Today is Blue Monday, supposedly the most depressing day of the year. Or is it? Actually, it’s completely fake – Psychologist Chris Arnall in 2004 was asked to come up with a ‘scientific formula’ for the January Blues in order to market holidays by a travel agent. Clever – because it worked.

However, a study in 2024* showed there was no scientific basis for this, based on a lack of significant increase of suicide attempts or number of people presenting at emergency departments with depression as their presenting complaint on this day compared to any other given day in the year.
Misinformation like this is often widely believed. For example the hashtag #bluemonday has 72.6 thousand posts on TikTok** as of lunchtime 19th January 2026. While many of these videos might poke fun at the concept of Blue Monday, widespread misinformation, especially on social media, can impact people’s mental health by increasing anxiety, stress and confusion in people who might not understand mental health and illness well. It can also cause people to have lower trust generally in mental health information, even information that comes from reliable sources.

That said, January for students can be hard. You’re either just finished your exams before Christmas, or facing into them right after the break. The weather is miserable, and you’re possibly being a bit hard on yourself with regards to new years’ resolutions. The fun of the Christmas break is passed and you’re starting down the barrel of a new semester. It’s understandable that your mood might feel a bit low, even if you don’t normally struggle with your mental health.
But there are some things that might help. Counselling services are on campus with the sole purpose of students having someone to talk to about their mental health. There are many charities providing free services too (you can find a list of them here). If your mental health is impacting your ability to do exams or engage in your college work, speak to your lecturers, your students’ union or your GP.
Try and plan some things to look forward to – they don’t have to be big or expensive – a cozy evening in, or meeting a mate for a coffee or a walk can help to break up the monotony of this time of year. Even though the weather can be terrible, trying to get outside for a little bit during daylight, and moving your body everyday if you can will both help with your circadian rhythm and your dopamine levels.

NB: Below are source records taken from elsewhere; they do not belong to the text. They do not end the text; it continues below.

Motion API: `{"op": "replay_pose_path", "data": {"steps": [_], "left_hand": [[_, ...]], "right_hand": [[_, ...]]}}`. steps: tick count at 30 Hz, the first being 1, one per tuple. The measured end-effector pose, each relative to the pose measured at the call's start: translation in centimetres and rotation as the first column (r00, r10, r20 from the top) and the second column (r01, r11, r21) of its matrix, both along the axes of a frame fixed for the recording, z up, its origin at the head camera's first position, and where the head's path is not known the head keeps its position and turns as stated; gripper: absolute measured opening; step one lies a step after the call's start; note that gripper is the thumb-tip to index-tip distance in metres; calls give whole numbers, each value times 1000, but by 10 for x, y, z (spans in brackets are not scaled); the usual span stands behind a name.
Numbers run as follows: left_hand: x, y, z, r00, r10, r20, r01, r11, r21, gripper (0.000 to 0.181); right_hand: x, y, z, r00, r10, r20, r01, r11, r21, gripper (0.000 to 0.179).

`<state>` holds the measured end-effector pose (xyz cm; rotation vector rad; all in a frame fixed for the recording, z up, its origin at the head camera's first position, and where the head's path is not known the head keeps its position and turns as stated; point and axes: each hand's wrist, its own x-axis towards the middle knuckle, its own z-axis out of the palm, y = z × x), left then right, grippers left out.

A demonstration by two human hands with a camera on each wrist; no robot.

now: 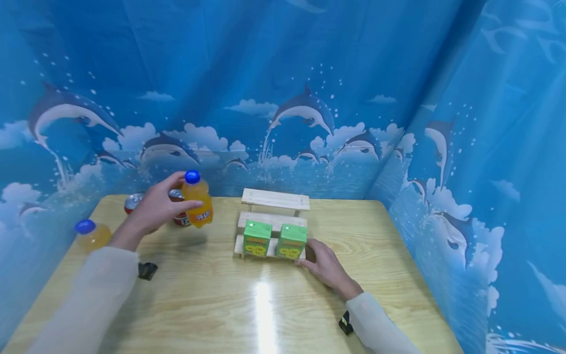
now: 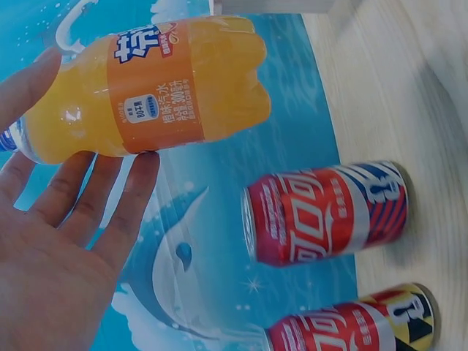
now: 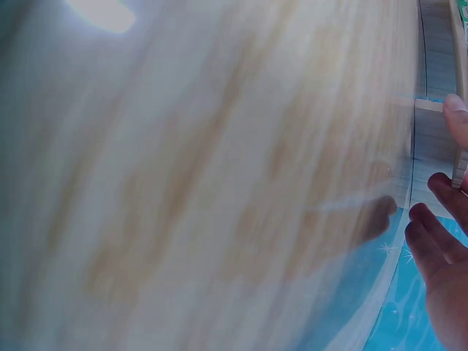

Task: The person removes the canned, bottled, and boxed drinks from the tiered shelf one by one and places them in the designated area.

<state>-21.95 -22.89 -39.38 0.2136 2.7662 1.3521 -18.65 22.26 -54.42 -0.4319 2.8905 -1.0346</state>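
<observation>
My left hand holds an orange soda bottle with a blue cap between thumb and fingers, raised above the table. In the left wrist view the bottle lies across the fingers, label showing. At the right end of a three-tier wooden stand, my right hand grips the lowest step, thumb at its front. The right wrist view shows only part of that hand and the step's edge. Two green boxes with yellow pictures sit side by side on the lowest step.
Two red soda cans stand on the table behind the left hand, partly hidden in the head view. Another orange soda bottle is left of the left forearm. A blue dolphin-print curtain surrounds the wooden table.
</observation>
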Motion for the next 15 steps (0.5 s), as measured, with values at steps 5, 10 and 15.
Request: {"op": "replay_pose_path", "data": {"steps": [5,10,15], "left_hand": [[4,-13,-4,1000,14,21,-14,1000,-22,90],[8,-24,-9,999,31,41,-29,999,-42,92],[14,-35,-16,998,56,42,-54,996,-66,96]], "right_hand": [[0,0,1,1000,11,-4,-11,1000,-7,69],[0,0,1,1000,7,0,-7,1000,-5,69],[0,0,0,1000,0,1,0,1000,-7,69]]}}
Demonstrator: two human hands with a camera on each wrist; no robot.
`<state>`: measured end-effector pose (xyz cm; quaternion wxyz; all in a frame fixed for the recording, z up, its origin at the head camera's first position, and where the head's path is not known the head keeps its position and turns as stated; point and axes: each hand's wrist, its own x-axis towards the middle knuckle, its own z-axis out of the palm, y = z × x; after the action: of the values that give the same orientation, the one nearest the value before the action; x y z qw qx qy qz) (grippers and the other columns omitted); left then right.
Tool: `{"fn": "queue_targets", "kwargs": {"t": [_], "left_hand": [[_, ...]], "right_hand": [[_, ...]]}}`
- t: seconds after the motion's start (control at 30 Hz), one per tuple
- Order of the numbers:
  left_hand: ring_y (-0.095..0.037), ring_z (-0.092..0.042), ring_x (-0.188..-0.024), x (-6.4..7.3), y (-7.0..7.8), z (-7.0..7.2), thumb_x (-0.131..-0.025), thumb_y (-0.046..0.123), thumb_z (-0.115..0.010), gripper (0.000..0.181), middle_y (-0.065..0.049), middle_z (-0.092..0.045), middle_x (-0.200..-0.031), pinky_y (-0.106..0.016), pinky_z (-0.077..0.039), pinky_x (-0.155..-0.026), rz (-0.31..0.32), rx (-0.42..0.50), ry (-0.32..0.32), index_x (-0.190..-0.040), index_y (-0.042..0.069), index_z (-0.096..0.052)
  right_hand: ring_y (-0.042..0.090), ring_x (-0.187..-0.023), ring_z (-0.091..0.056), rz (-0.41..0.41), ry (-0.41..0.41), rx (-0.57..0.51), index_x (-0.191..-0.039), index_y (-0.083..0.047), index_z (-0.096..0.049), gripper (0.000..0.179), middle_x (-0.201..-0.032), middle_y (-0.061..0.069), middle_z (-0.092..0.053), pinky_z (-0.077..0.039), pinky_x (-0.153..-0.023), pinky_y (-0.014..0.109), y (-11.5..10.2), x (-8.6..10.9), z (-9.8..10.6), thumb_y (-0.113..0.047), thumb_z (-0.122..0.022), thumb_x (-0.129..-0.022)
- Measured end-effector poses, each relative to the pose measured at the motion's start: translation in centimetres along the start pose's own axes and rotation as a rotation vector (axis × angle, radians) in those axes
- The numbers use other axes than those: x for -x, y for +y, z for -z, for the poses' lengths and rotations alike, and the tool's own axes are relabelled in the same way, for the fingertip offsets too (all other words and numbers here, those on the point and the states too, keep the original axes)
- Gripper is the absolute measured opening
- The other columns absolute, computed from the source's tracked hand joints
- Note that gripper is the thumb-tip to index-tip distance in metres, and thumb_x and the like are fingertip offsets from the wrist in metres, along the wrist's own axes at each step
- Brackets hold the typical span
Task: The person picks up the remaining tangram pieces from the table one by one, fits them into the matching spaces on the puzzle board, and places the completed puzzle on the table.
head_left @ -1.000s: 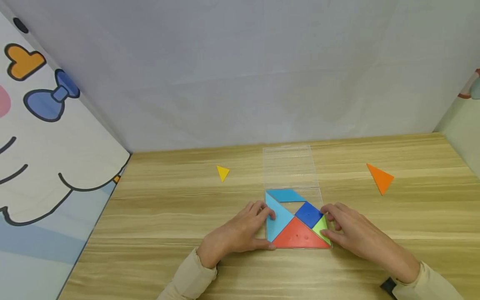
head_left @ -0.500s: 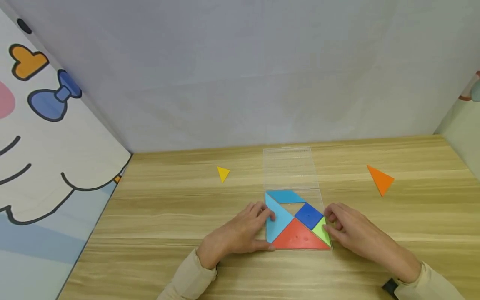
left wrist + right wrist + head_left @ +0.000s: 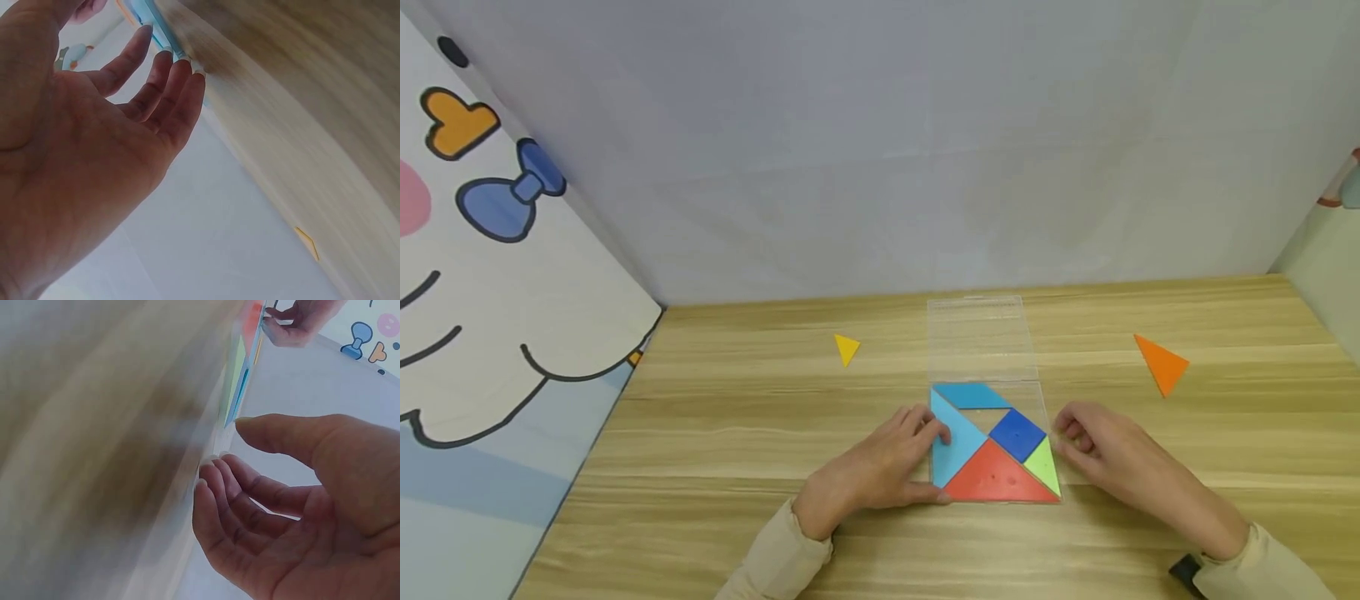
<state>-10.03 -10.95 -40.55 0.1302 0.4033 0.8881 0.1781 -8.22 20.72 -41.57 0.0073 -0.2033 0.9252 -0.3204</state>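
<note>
A clear plastic tangram case [image 3: 1030, 394] lies on the wooden table, its see-through lid [image 3: 977, 340] folded out behind. In it are a large light blue triangle [image 3: 953, 446], a blue parallelogram [image 3: 973, 396], a dark blue square [image 3: 1017, 435], a green triangle [image 3: 1043, 468] and a large red triangle [image 3: 998, 479]. Bare spots show beside the parallelogram. My left hand [image 3: 883, 462] holds the case's left side, fingertips over the light blue triangle and thumb at the near corner. Just off the right edge, my right hand [image 3: 1108, 450] holds nothing, fingers loosely curled.
A small yellow triangle [image 3: 847, 350] lies on the table [image 3: 737, 417] to the far left of the case. An orange triangle [image 3: 1162, 365] lies to the far right. A pale cloth wall [image 3: 880, 167] rises behind, and a printed cartoon panel [image 3: 550, 292] stands at left.
My right hand has drawn back rightward, off the green triangle and the case's edge. The left hand stays on the case, and the pieces keep their places.
</note>
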Motion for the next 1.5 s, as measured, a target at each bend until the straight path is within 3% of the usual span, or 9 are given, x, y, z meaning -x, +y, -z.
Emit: {"fn": "queue_targets", "kwargs": {"t": [0.27,1.1,1.3,1.5], "left_hand": [[-0.021,-0.046,-0.11,0.0,-0.1,-0.2,-0.09,0.039,-0.08,0.055,-0.006,-0.045,-0.121,-0.032,-0.043,-0.098,-0.006,-0.005,0.009,-0.126,0.008,-0.054],[-0.02,-0.047,-0.107,0.0,-0.1,-0.1,-0.09,0.038,-0.08,0.053,-0.007,-0.048,-0.121,-0.031,-0.043,-0.097,-0.037,-0.012,0.031,-0.125,0.007,-0.055],[-0.017,-0.046,-0.098,0.0,-0.1,-0.1,-0.091,0.037,-0.08,0.049,-0.004,-0.048,-0.112,-0.027,-0.043,-0.09,-0.059,-0.035,0.049,-0.121,0.007,-0.057],[-0.016,-0.045,-0.092,-0.2,0.0,-0.3,-0.091,0.036,-0.08,0.046,-0.002,-0.049,-0.105,-0.026,-0.042,-0.085,-0.081,-0.077,0.075,-0.118,0.006,-0.059]], "right_hand": [[0.017,-0.08,-0.063,-0.061,0.053,0.06,-0.099,0.001,-0.066,0.015,-0.09,0.004,-0.067,-0.056,-0.071,0.036,1.3,-0.7,1.6,-0.003,-0.077,-0.089],[0.029,-0.081,-0.066,-0.142,0.115,0.101,-0.101,0.009,-0.064,0.021,-0.091,0.017,-0.068,-0.055,-0.069,0.037,4.7,-0.6,4.6,-0.007,-0.074,-0.094],[0.032,-0.082,-0.065,-0.159,0.128,0.105,-0.099,0.01,-0.064,0.022,-0.089,0.016,-0.068,-0.053,-0.069,0.038,5.3,-0.6,5.2,-0.008,-0.074,-0.093],[0.038,-0.084,-0.064,-0.177,0.125,0.108,-0.103,0.014,-0.063,0.026,-0.093,0.025,-0.066,-0.053,-0.073,0.049,5.7,-0.8,5.6,-0.007,-0.074,-0.093]]}}
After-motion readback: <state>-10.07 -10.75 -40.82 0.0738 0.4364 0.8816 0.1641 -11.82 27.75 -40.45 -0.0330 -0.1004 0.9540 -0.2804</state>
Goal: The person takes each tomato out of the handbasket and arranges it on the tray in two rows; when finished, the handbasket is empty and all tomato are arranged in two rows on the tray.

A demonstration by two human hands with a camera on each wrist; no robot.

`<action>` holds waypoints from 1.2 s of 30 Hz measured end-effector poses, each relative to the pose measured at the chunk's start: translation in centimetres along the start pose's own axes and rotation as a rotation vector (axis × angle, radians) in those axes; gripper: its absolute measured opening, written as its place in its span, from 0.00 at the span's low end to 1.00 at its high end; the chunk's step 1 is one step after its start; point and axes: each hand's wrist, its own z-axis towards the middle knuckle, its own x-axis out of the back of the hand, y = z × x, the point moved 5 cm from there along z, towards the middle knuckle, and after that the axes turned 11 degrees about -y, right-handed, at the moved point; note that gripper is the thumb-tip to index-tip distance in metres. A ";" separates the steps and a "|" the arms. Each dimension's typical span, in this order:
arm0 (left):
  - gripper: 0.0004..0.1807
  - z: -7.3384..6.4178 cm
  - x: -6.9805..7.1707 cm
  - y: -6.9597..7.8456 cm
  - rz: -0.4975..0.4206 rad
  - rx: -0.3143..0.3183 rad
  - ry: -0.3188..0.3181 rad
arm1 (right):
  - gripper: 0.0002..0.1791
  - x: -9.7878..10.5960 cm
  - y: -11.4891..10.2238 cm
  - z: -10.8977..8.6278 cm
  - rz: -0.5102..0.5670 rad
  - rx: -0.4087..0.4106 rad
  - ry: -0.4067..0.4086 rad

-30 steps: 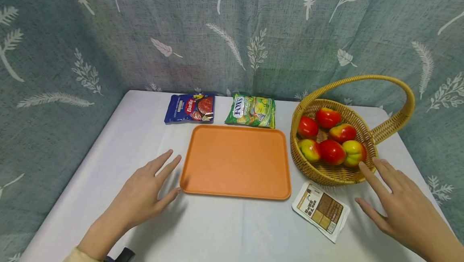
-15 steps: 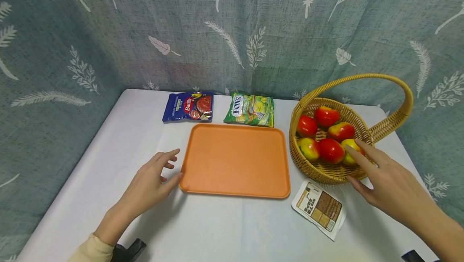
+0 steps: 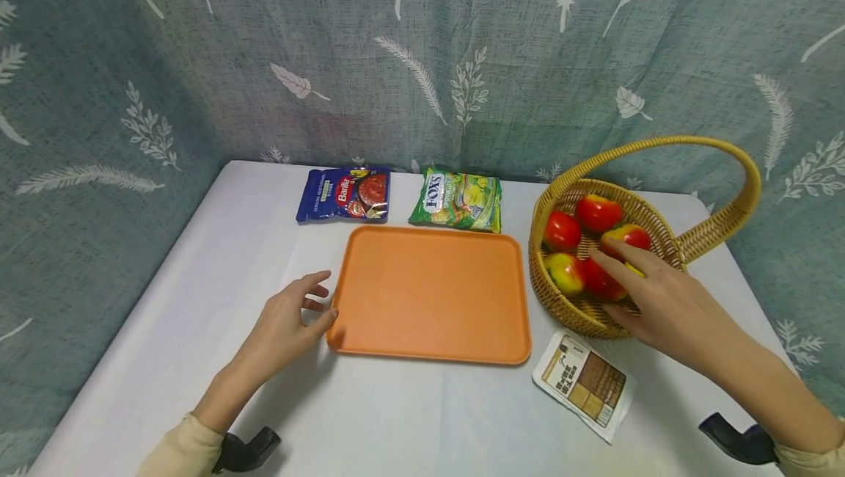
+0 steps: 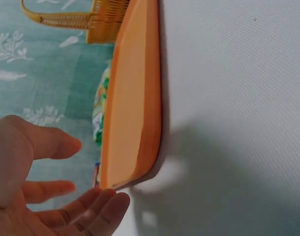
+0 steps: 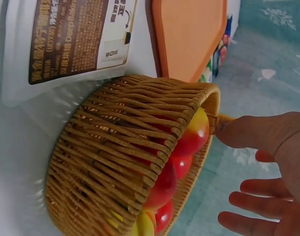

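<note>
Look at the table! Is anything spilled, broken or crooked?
Nothing looks spilled or broken. Only the white-and-brown packet looks a bit crooked: it lies slanted in front of the basket, while the orange tray sits nearly straight. The fruit I can see is all inside the basket.

Bright, even light, probably from overhead, fills the head view and lays soft shadows on the white worktop. The left wrist view is dimmer, its leaf-patterned curtain slightly blurred; in the right wrist view, small highlights glint on the fruits.
</note>
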 end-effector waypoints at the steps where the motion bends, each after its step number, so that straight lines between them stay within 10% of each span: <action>1: 0.33 0.1 -0.1 -0.1 -0.004 0.011 -0.004 | 0.46 -0.1 0.0 0.3 0.002 -0.001 -0.008; 36: 0.28 2.4 -1.7 -2.6 -0.055 0.107 -0.011 | 0.33 -5.1 0.6 5.6 0.081 -0.017 -0.254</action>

It can sound preachy, but it is important to remember that winter is hard, but that it passes. Brighter days are coming. In the meantime, if you are struggling, please reach out for help. Blue Monday might be fake, but mental illness is real, and you deserve help if you’re struggling.

*Botica, A., Baković, M., Strikić, M., Delić, A., & Glavina, T. (2024). The peak of the ‘Blue Monday’ depression and winter blues. European Psychiatry, 67(S1), S529–S529. doi:10.1192/j.eurpsy.2024.1099.